Orthostatic Ex-Vivo Lung Perfusion (EVLP): A Proof of Concept
Massimo Boffini1*, 
Andrea Costamagna2, 
Matteo Marro1, Erika Simonato1, Paola Cassoni3, 
Luca Bertero3, Vito Fanelli2, Cristina Barbero1, 
Luca Brazzi2 and Mauro Rinaldi1- 1Cardiac Surgery Division, Surgical Sciences Department, Citta della Salute e della Scienza, University of Torino, Turin, Italy
- 2Anesthesiology and Intensive Care Division, Surgical Sciences Department, Citta della Salute e della Scienza, University of Torino, Turin, Italy
- 3Pathology Unit, Medical Sciences Department, Citta della Salute e della Scienza, University of Torino, Turin, Italy
The key goal in lung donation remains the improvement of graft preservation with the ultimate objective of increasing the number and quality of lung transplants (LTx). Therefore, in recent years the field of graft preservation focused on improving outcomes related to solid organ regeneration and restoration. In this contest Ex-Vivo Lung Perfusion (EVLP) plays a crucial role with the purpose to increase the donor pool availability transforming marginal and/or declined donor lungs suitable for transplantation.
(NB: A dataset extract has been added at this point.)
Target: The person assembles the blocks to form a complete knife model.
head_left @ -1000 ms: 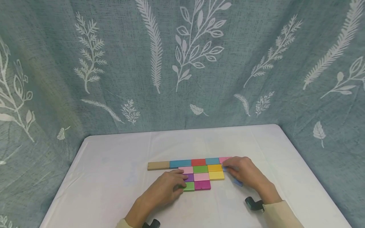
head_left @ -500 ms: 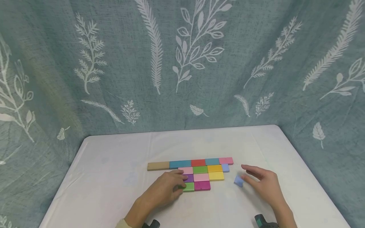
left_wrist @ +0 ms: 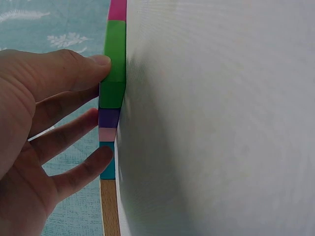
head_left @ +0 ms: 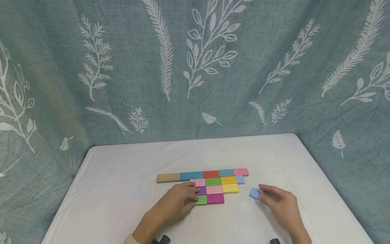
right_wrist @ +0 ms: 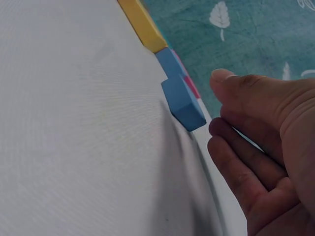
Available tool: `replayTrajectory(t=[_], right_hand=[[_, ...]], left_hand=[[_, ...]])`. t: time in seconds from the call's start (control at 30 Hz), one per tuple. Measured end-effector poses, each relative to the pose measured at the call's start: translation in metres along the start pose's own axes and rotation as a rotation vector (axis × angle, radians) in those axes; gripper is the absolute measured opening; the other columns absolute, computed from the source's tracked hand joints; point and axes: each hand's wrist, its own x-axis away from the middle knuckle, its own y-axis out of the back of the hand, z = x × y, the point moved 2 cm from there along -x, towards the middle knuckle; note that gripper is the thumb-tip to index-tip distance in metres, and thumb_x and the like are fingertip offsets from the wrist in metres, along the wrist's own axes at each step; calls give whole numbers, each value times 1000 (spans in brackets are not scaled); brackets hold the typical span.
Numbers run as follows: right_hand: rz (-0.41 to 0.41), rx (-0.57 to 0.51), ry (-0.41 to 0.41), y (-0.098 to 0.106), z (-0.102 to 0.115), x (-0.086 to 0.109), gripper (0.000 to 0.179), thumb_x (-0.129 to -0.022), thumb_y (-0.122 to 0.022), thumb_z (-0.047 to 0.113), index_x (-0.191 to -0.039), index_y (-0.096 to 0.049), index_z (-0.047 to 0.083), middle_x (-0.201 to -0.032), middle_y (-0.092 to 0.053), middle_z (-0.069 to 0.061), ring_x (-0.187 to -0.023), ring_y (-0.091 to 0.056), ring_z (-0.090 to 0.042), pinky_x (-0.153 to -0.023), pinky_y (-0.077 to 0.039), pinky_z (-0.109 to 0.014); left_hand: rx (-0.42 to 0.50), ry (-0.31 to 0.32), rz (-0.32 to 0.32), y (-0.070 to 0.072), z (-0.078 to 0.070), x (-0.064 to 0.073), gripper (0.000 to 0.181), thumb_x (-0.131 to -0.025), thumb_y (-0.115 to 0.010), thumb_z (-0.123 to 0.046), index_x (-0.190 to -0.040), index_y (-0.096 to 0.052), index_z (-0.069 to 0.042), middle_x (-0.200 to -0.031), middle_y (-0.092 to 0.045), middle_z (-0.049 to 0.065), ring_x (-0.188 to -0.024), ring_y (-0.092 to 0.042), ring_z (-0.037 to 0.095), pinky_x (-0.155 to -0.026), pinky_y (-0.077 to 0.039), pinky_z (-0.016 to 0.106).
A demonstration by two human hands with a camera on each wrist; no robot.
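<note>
Flat coloured blocks lie in staggered rows on the white table. My left hand [head_left: 176,201] rests along the left end of the lower rows. In the left wrist view its thumb is against the green block [left_wrist: 115,54] and fingertips lie at the purple block [left_wrist: 109,118] and the teal block [left_wrist: 109,167]. My right hand [head_left: 281,205], fingers loosely bent and apart, is just right of a single small light-blue block [head_left: 254,193]. The right wrist view shows that blue block [right_wrist: 183,102] beyond the fingertips, with nothing held. Another light-blue block [head_left: 240,179] ends the second row.
The back row runs from a wooden block [head_left: 168,178] to a pink block [head_left: 240,171]. Below are orange [head_left: 228,180], yellow [head_left: 230,188] and magenta [head_left: 215,198] blocks. A patterned blue-green cloth [head_left: 176,118] hangs behind the white table [head_left: 122,162].
My right hand has let go of the light-blue block at the second row's end and moved right and toward me, beside the loose blue block. The left hand has stayed in place.
</note>
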Motion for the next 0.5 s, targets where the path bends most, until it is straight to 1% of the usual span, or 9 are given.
replayTrajectory(t=[0.07,0.33,0.5], right_hand=[[11,7,-12,-3,-1,0,39,-93,-88,17,-131,-80,17,-133,-80,-1,-135,-71,-26,-117,-57,-46],[11,31,5,-10,-3,-1,37,-93,-85,12,-129,-80,16,-133,-80,-5,-128,-75,-26,-112,-61,-44],[10,50,20,-11,-1,-2,37,-93,-84,10,-129,-80,17,-132,-80,-5,-130,-74,-28,-114,-59,-50]], left_hand=[[-2,3,-1,0,0,0,16,-93,-86,-7,-108,-87,-14,-137,-78,2,-144,-64,28,-121,-55,47],[-2,7,-6,-1,0,1,17,-93,-87,-9,-108,-87,-15,-137,-78,1,-144,-64,27,-120,-56,46],[-3,-8,-19,-1,-1,2,17,-92,-87,-7,-108,-87,-13,-136,-79,3,-143,-65,29,-119,-56,48]])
Aim of this proof of concept is to test the safety, suitability and feasibility of a new tilting dome for EVLP designed considering the dorsal lung areas as the “Achilles’ heel” of the EVLP due to a more fluid accumulation than in the supine standard position.
GRAPHICAL ABSTRACT
Introduction
Although nowadays lung transplantation (LTx) is a well-established treatment for patients with end-stage lung diseases, shortage of suitable lung grafts is still a major limitation for an extensive application of this therapy and the low number of acceptable grafts negatively impacts waitlist mortality [1]. However, increasing the quantity of grafts by accepting donor organs of inferior quality might increase the incidence of primary graft dysfunction and worsen recipients’ outcomes [2]. Ex Vivo Lung Perfusion (EVLP) has emerged as an effective technique for preserving, evaluating and eventually reconditioning donor lungs [2–7]. Thus lung transplant activity may be increased by 15%–30% in Lung Transplant Programs adopting EVLP protocols [8–10].
In the last years we faced an increase in clinical experience and an implementation of this technology, configurating EVLP as a tool providing an opportunity to treat initially rejected donor lungs before lung transplantation: antimicrobial therapy [11, 12], interleukin gene therapy [13], cytokines absorption [14] are some examples of potential therapeutical applications. Despite this wider application, there are still remaining issues concerning EVLP use and one of these might be the supine position of the graft during the procedure. This can result in hyper-perfusion of the lower-dependent regions and hypo-perfusion of the nondependent regions according to the West three-zone model [15]. The subsequent asymmetric ventilation-perfusion distribution might increase capillary shear stress resulting in increased vascular permeability with pulmonary edema accumulation [16]. Thus Niikawa et al. [17], in a porcine model study comparing prone and supine positioning of lungs during EVLP, showed less ischemia-reperfusion injury and improved lung function in the prone group. The same authors confirmed this results in human lungs rejected from clinical use, showing in addition a selective improvement in terms of lung function and cytokine load in the lower lobes of the proned lungs [18]. In the same way Ordies et al. [19] highlighted a more concentrated fluid accumulation in lower-dependent regions in the prone group of porcine lungs mounted on a normothermic EVLP compared to the supine group, despite oxygenation (P/F), dynamic compliance and peak airway pressures were comparable between both groups. To the best of our knowledge, only two cases of successful lung transplantation after normothermic acellular EVLP with prone positing, indicated by the clinical evidence of lung oedema, have been published so far [20].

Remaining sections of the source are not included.